Data provided:
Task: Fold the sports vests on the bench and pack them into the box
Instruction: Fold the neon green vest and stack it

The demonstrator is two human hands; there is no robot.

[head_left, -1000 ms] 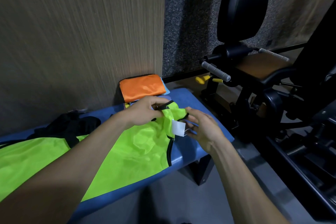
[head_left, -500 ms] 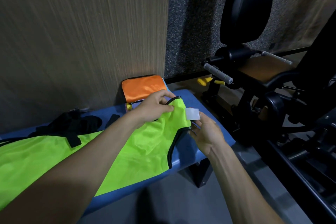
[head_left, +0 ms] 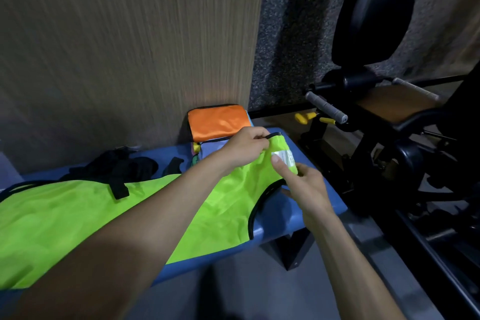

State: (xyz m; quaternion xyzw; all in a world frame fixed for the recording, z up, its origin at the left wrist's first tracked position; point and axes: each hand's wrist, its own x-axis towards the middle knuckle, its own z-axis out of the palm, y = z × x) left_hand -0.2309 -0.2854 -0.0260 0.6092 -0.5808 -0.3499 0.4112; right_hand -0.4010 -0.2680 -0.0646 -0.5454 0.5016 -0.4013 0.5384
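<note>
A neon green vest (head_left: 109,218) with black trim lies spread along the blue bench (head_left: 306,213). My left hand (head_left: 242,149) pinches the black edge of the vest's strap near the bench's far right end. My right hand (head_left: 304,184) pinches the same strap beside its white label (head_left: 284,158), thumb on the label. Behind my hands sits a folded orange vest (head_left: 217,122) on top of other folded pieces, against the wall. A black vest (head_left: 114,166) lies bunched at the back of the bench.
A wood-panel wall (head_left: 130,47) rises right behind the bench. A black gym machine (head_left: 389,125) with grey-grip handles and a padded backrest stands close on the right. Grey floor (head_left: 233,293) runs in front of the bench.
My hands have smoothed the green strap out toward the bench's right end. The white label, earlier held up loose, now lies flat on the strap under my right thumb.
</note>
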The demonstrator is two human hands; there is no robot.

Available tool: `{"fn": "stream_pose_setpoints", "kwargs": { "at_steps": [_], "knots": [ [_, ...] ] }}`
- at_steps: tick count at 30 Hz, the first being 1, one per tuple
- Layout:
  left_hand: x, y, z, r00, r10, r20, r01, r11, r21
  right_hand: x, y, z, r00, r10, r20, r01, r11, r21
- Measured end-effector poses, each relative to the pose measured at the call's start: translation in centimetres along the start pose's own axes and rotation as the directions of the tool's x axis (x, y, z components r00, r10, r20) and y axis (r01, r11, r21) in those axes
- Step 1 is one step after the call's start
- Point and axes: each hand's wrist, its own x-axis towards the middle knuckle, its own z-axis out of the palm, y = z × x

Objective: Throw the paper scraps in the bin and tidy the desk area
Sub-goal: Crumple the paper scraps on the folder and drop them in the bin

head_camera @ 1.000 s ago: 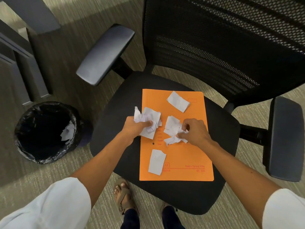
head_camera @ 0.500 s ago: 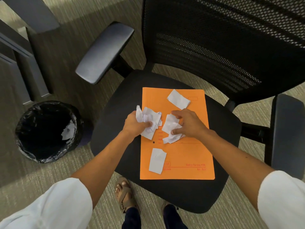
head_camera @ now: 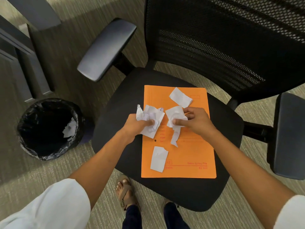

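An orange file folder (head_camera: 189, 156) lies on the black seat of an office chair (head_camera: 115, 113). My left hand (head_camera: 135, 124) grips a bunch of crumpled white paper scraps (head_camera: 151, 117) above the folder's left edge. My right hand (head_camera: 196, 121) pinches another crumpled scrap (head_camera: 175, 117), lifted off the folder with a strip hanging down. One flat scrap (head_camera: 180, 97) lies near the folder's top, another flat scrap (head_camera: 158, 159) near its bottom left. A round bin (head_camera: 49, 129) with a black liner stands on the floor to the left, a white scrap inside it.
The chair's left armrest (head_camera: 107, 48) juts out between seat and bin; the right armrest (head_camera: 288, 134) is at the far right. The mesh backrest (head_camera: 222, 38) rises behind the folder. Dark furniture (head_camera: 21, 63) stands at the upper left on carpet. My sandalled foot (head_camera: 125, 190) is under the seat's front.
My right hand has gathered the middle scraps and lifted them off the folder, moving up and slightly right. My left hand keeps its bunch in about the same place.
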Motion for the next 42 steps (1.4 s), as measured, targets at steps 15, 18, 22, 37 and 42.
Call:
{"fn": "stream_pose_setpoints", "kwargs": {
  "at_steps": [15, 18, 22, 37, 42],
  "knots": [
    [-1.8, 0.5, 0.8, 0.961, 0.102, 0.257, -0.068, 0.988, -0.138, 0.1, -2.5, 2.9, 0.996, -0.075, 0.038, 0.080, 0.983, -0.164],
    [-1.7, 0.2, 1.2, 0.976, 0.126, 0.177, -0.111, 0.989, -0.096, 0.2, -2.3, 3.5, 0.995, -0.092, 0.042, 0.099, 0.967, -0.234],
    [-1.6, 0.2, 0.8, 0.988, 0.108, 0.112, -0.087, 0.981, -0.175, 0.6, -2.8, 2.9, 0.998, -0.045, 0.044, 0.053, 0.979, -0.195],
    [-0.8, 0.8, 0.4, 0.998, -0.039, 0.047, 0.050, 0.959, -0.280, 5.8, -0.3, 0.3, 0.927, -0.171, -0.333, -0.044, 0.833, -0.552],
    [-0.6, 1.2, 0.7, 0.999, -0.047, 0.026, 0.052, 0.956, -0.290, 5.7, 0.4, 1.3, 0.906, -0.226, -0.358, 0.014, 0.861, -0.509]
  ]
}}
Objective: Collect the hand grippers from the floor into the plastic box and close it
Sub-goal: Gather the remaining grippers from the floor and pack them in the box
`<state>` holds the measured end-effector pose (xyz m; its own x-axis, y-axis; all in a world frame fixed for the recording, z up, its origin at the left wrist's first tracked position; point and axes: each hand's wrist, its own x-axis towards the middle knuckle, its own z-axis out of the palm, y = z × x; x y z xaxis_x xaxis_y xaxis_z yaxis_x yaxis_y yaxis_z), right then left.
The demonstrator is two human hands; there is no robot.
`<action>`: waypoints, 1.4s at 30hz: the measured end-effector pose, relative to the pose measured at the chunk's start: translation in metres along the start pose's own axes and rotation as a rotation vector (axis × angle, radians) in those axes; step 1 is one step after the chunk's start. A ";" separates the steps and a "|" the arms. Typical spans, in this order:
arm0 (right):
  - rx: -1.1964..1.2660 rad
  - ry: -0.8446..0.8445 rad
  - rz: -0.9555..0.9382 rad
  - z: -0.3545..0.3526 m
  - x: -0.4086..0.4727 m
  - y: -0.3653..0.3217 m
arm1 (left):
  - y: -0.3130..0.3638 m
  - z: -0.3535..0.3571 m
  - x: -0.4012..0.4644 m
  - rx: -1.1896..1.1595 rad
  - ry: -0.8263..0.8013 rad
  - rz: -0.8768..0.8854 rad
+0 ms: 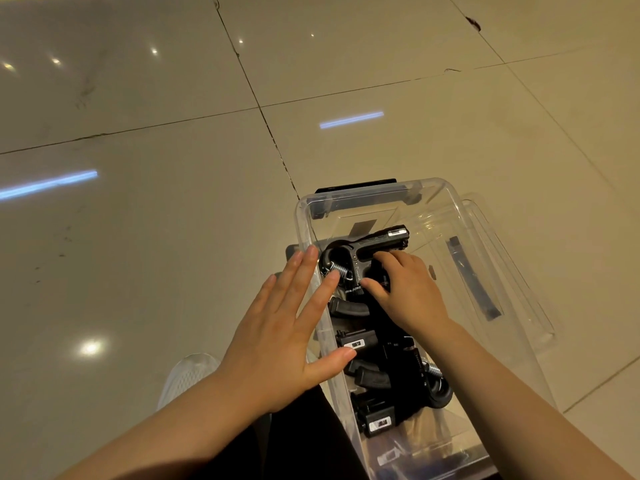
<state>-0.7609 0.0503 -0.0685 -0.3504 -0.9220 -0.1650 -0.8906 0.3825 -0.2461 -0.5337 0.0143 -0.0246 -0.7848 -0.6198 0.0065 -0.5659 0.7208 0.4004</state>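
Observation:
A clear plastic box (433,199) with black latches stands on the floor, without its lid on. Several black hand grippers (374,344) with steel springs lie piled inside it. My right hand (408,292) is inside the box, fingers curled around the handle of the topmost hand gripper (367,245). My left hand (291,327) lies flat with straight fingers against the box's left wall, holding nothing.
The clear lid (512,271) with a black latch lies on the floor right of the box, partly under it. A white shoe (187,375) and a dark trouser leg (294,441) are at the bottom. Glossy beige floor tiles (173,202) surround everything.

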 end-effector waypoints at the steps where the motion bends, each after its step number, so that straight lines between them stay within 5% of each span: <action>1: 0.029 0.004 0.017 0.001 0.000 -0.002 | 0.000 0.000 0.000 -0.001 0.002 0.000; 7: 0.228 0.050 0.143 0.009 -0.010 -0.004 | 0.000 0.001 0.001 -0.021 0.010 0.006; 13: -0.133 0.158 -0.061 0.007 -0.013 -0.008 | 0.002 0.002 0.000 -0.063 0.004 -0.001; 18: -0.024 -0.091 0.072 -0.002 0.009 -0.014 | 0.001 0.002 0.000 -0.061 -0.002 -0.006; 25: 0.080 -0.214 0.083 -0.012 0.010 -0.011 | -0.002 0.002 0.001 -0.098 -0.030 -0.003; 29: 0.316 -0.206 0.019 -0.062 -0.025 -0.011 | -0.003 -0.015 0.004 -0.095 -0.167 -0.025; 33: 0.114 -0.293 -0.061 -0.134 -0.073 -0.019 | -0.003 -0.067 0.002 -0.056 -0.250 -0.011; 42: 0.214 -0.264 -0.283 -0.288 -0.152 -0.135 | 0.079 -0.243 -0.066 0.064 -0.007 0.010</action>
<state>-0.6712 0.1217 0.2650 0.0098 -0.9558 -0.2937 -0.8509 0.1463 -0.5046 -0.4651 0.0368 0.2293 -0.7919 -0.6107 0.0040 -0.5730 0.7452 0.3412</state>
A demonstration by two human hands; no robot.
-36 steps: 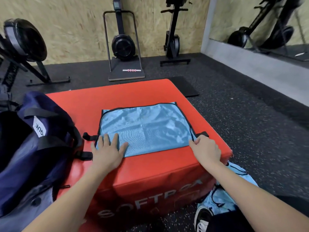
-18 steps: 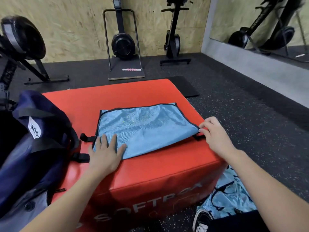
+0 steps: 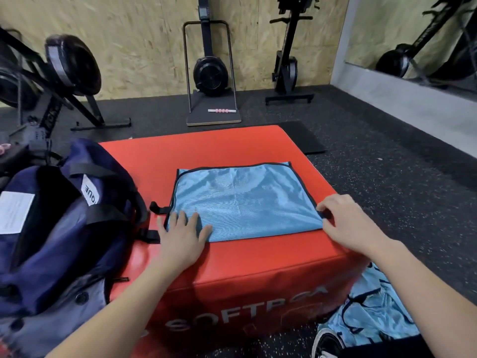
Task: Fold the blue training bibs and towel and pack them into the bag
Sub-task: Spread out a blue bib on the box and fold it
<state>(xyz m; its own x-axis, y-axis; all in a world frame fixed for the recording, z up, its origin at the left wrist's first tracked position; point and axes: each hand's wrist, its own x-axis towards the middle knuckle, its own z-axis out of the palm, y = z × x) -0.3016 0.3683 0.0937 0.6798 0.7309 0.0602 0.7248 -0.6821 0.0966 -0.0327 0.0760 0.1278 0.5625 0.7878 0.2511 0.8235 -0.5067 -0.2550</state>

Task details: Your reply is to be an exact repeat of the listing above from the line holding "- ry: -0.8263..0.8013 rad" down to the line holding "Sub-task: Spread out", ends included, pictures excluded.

Answer for this exercise:
  - ry: -0.8263..0.8013 rad
  - rz: -0.8768..0.8854 rad
+0 ms: 
<state>-0.7609 0.0503 -0.0685 -0.3504 -0.9220 -0.1650 -0.8906 0.3825 -0.2461 -0.5337 0.0143 -0.0246 -0.7848 -0.6198 0.0065 -0.5659 0.7208 0.4004</state>
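Observation:
A clear plastic box (433,199) with black latches stands on the floor, without its lid on. Several black hand grippers (374,344) with steel springs lie piled inside it. My right hand (408,292) is inside the box, fingers curled around the handle of the topmost hand gripper (367,245). My left hand (291,327) lies flat with straight fingers against the box's left wall, holding nothing.
The clear lid (512,271) with a black latch lies on the floor right of the box, partly under it. A white shoe (187,375) and a dark trouser leg (294,441) are at the bottom. Glossy beige floor tiles (173,202) surround everything.
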
 end-effector waypoints at the steps where the motion bends, each after its step number, so that straight lines between them stay within 5% of each span: <action>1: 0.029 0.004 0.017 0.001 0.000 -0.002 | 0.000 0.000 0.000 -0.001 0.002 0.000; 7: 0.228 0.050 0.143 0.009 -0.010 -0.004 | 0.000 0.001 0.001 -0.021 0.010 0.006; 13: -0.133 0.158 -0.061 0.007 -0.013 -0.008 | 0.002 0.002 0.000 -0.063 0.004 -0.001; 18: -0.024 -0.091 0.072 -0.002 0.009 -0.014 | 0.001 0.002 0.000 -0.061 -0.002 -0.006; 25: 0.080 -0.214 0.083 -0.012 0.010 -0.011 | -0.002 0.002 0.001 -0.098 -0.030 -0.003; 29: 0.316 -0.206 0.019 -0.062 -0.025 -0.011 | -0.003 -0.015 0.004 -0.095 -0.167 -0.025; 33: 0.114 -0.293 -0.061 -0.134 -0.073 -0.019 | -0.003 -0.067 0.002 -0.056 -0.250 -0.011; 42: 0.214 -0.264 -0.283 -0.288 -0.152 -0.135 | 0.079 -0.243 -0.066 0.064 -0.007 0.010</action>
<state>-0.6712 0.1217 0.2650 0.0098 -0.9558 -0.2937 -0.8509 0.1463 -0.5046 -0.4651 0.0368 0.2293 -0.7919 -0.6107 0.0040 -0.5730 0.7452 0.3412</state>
A demonstration by two human hands; no robot.
-36 steps: 
-18 steps: 
+0 steps: 
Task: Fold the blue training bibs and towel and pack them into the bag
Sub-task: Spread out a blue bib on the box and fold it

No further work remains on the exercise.